In partnership with the Neurology Division at Sidra Medicine, the School Health Department at Primary Health Care Corporation (PHCC) has launched a ‘Seizure-Friendly Schools’ project for the current academic year.
The four-phase project aims to train school health supervisors and nurses in educating students on ways to provide integrated care for students with seizures and increasing public awareness of the disease.
Dr Layla Abdulla al-Dahnaim, senior community medicine consultant and director of School Health, PHCC, said the project aims to raise health awareness among students, the school community, and parents with regards to managing seizure cases and administering first aid for them.
This is part of the ongoing efforts to enhance awareness and to support schools in handling seizure cases by training school nurses and teachers on how to provide education and health awareness to students and staff at schools and community. The training will allow them to deliver appropriate care for students with seizures, cultivate a more mindful and supportive school atmosphere for them, and to extend support and guidance to parents and students in understanding seizures and how to effectively manage them, thereby enhancing the quality of life for those affected.
Dr Rana al-Shami, paediatric neurology consultant at Sidra Medicine, said: “Through co-operation with the School Health Department and conducting training workshops for educational staff, we launched the first phase, in which we trained 10 school health supervisors and 30 school health nurses, to equip them with the knowledge and skills necessary to support students who suffer from seizures.”
During the second phase, school health supervisors imparted their knowledge and expertise to educational staff in the selected schools, with the presence of the Sidra Medicine team at these workshops to ensure accurate and high-quality transmission of information to educational staff.

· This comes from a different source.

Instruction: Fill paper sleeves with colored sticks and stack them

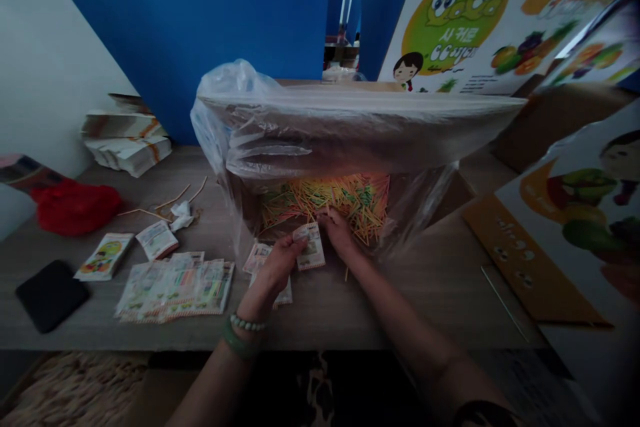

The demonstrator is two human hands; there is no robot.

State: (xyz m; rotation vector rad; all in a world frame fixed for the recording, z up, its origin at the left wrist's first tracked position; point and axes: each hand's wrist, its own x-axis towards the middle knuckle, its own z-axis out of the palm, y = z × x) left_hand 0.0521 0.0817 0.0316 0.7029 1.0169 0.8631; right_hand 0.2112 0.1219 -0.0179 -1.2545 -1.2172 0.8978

During the third phase, the success of this project relies heavily on the involvement of School Health Dept with the supervisors required to attend all training workshops to ensure the accuracy and high quality of implementation, in addition to providing effective support to teachers and school administrations, after verifying the competencies of the 30 male and female nurses who have undergone training in conducting seizure workshops.
The project's fourth phase will involve extending its reach to incorporate the remaining government schools in the second half of the academic year. The gradual implementation of this programme guarantees that school staff in main schools will have access to essential training and assistance. Additionally, this project represents a pioneering model of partnership between the health and education sectors to better serve the community.